Though the primary purpose of this chapter is to work through the first question, to begin to discuss the place of aesthetics in Godard's late work, I'm going to start with the question about criticism, the question of why aesthetics has rarely figured in writing about these works. To a certain extent, I think this is a mistaken, if natural, way of phrasing the question. Aesthetics may not have received explicit attention in critical writing on Godard's late films and videos, but a range of associated terms (natural beauty, form, free play, and so on) are staples in the discourse. Yosefa Loshitzky, for example, discerns in Nouvelle vague a sustained treatment of natural beauty: "Nature is celebrated through adoring shots of the Swiss forests, lakes, and meadows which serve as contrapuntal points of reference to the decadent world of the power-lustful industrialists." But something is lost in the shift from aesthetics proper to terms that have been historically associated with the discourse of aesthetics. When Loshitzky talks about natural beauty, she treats it as a topic-in the way that industrial production and finance capital are treated in the films-that Godard has an opinion about. Thus, she concludes her discussion by noting: "The biblical, edenic associations of the garden emphasize the religious, utopian dimension of nature, envisioned by Godard as the last resort from late capitalism." From an observation about the presence of images of nature, Loshitzky draws a set of conclusions: to work in terms associated with aesthetics is to be uninterested in questions of history and politics, even to evince an idealist or conservative position.

I'm going to spend much of this chapter laying the groundwork for a more expansive and intricate account of the role of aesthetics in Godard's films, one that encompasses modes of perception and experience, judgment and knowledge, and is wholly intertwined with history and politics. But what's needed is more than a revisiting of Godard's late work. The terms of criticism deployed in response to it emerge out of a long-standing tradition within film studies, one that minimizes or rejects aesthetics as a category of valuation. It's a tradition in which Godard himself played a prominent part. Getting clear about the nature of Godard's cinematic project in the late 1980s and 1990s will require working through and undoing central elements of this critical legacy.

The place of aesthetics within film history, and within film studies as well, goes back to the first decades of the twentieth century. As film was struggling to be recognized as a genuine art, more than a mere recording of the world or a form of "canned theater," film critics and theorists frequently made use of terms from aesthetics to demonstrate the medium's artistic legitimacy. Film had emerged not in the context of high artistic culture, the spaces of the theater and the museum, but rather at the fairground, in the vaudeville theater, and in the traveling exhibition. As Tom Gunning argued, early films functioned as a "cinema of attractions": their appeals were predicated less on traditional artistic values than on the creation of sensory thrills, new experiences, and a direct solicitation of the viewer's attention. For this reason, early film has often been described as opposed to the bourgeois world of artistic cultivation. At a certain point, though, this began to change. In the 1910s, the period of "narrative integration," a number of filmmakers and critics sought to raise the standard of the cinema, to improve not only the films being made but also the character of the audiences watching them. They sought, in short, to give film the status of the other arts.
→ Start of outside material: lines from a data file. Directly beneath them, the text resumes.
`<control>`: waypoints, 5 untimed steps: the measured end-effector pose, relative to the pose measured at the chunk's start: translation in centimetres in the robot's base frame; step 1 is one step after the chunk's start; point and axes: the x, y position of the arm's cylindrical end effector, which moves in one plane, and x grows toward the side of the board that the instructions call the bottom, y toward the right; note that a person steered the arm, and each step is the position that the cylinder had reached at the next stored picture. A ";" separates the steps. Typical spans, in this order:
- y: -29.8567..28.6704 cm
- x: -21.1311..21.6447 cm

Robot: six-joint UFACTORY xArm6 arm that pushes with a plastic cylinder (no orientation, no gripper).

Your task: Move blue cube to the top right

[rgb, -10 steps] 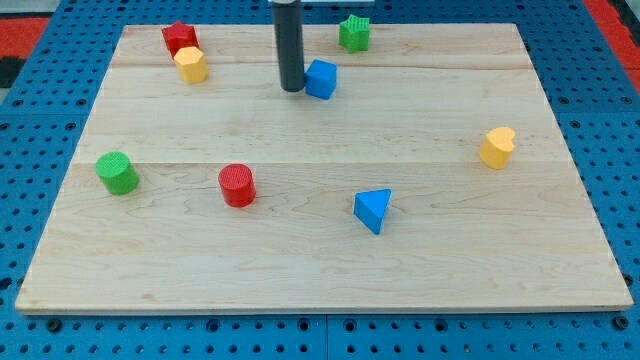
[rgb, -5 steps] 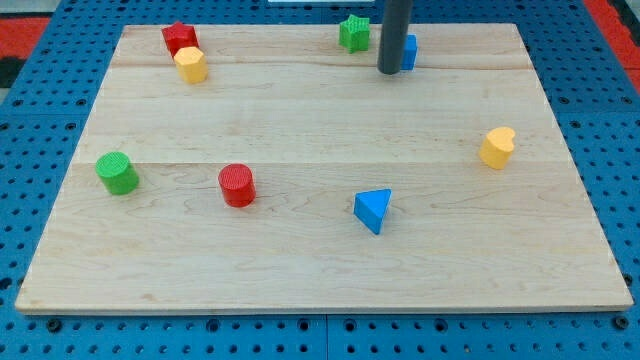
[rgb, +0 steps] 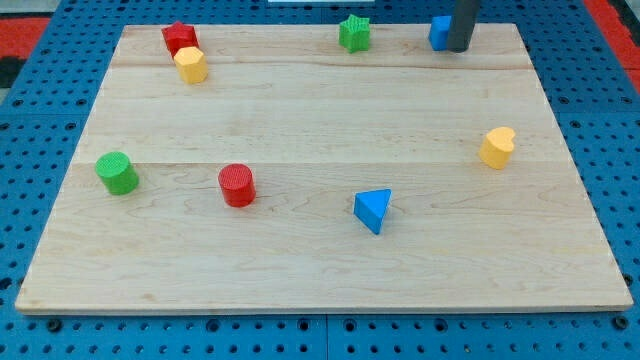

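Camera view: a pale wooden board (rgb: 320,240) on a blue perforated base, seven small coloured plastic blocks on it.
Landmark: the small blue plastic cube (rgb: 440,32), at the board's top edge, right of centre, short of the top-right corner.
My tip: the lower end of the dark rod (rgb: 458,47), touching or just beside the cube's right face, slightly toward the view's bottom. There is no gripper, only a bare rod holding nothing.
Green star-shaped block (rgb: 354,33): to the cube's left, on the same top strip, apart from it.
Red block (rgb: 179,38), exact shape unclear: far to the cube's left, near the top-left corner.
Yellow block (rgb: 190,65), rounded: touching or just below the red one.
Yellow heart-like block (rgb: 497,147): below the cube and to its right.
Blue triangular block (rgb: 373,209): well below the cube, slightly left.
Red cylinder (rgb: 237,185): well below and left of the cube.
Green cylinder (rgb: 117,172): farthest left of the cube.
Step in hand: by my judgement, the closing push, nearly done.
Next move: the tip stands on the corner side of the cube, so it probably must go round to the cube's left and nudge rightward without sliding it off the top edge.
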 end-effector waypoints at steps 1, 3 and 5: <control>-3.1 0.0; -4.9 -1.3; -3.4 -3.0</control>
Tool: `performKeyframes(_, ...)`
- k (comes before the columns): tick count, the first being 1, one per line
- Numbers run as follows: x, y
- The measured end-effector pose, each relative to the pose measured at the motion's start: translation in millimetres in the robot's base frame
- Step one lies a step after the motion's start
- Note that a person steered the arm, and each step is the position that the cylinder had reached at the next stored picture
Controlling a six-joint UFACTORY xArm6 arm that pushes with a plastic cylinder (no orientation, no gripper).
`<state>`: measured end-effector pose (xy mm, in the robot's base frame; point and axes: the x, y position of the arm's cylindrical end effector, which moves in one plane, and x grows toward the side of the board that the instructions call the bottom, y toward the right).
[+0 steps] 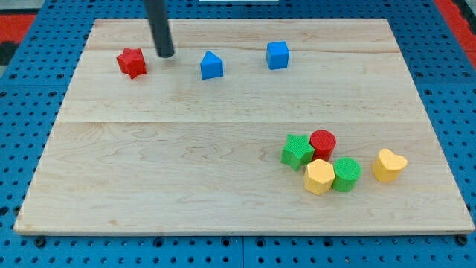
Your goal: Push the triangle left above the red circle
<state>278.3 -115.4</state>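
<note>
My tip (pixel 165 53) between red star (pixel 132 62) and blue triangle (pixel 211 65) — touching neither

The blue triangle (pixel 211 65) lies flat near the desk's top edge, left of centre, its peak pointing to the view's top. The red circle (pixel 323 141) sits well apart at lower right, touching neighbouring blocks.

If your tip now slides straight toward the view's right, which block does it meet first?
Most likely the blue triangle block. My tip sits between it and the red star, slightly nearer the view's top, so it may only clip the triangle's upper edge.
</note>
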Motion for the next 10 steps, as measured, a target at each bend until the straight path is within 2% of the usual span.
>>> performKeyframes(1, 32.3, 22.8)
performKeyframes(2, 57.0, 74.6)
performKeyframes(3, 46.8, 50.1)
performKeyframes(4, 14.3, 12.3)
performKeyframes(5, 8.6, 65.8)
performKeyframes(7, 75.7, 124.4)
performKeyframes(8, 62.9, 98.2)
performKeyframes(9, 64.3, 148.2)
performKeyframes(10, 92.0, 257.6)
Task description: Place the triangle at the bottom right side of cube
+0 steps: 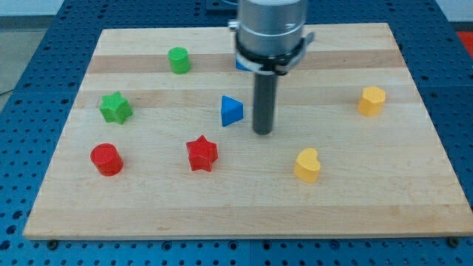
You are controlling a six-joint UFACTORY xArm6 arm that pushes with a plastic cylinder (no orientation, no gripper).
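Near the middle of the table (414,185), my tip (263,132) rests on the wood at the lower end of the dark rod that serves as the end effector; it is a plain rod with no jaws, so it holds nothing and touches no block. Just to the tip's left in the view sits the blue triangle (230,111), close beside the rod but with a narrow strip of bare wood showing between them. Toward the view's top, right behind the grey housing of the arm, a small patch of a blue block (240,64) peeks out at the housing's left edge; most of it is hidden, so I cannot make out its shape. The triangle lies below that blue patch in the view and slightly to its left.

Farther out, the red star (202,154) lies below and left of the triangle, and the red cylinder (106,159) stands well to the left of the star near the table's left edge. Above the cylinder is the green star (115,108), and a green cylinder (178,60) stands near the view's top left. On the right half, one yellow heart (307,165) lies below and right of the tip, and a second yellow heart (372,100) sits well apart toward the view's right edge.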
Two basic strategies for this effort emerged. The first was articulated by D.W. Griffith in the wake of the controversy over The Birth of a Nation (1915). Decrying its censorship, Griffith argued that cinema's status as a legitimate art form was bound up with debates over the freedom of speech. Labeling cinema a "medium of expression," he wrote, "A people that would allow the suppression of this form of speech would unquestionably submit to the suppression of that which we all consider so highly, the printing press." This is the core of Griffith's argument: censorship of the press is forbidden by the Bill of Rights; the cinema is a "pictorial press"; therefore, the cinema cannot be censored, because it is on par with the printed word. As a result, Griffith concluded that "the development of the moving picture industry constitutes the birth of a new art," and so can claim the protection the law gives to artistic productions.

The second strategy had to do with cultural legitimacy. Anton Kaes argues that, in the period from 1909 to 1920, "cinema felt pressure to legitimize itself vis-à-vis literature as the dominant medium" in cultural life. As it developed its own theaters and new forms of technology, cinema was able to "edge into a competitive relationship with mainstream literature, especially with the novel (which offered ready material for cinematic representation) and with the theater (which lost famous directors and actors to the new medium)." One version of this was the German "kino debatte" that Kaes describes; the more famous effort to integrate theater and film involved the French films d'art, in particular the use of actors from the Comédie-Française to create prestige productions (such as L'assassinat du duc de Guise [Charles Le Bargy, 1908]).

Early theories of film emerged in the context of this debate. As Noël Carroll remarks, "The philosophy of the motion picture was born over the issue of whether film can be art." One example of this position was Vachel Lindsay's 1915 proclamation, "The motion picture is a great high art, not a process of commercial manufacture." Another was Hugo Münsterberg's use (in 1916) of the conceptual framework of Kant's theory of mind to explain the power of films to produce new kinds of (what he took to be almost unimaginable) experiences. A decade later Béla Bálazs invoked the terms of classical aesthetics, drawing in particular on Lessing's Laocoön, to argue that film needed to develop into "an autonomous art ruled by its own laws." Rudolf Arnheim also used Lessing as a reference in his description of the rules of art specific to film. The point for both Bálazs and Arnheim wasn't simply that film ought to be accorded the same respect as theater or painting in order to enable the appropriate appreciation; rather, the fact that a film could be treated in terms of aesthetics meant that it was on equal footing with the other arts. This line of argument finds its culmination in the art film, which, Dudley Andrew argues, "wants to make us choose to enter the theater just as we decide to go to a concert featuring Beethoven's sonata opus 111."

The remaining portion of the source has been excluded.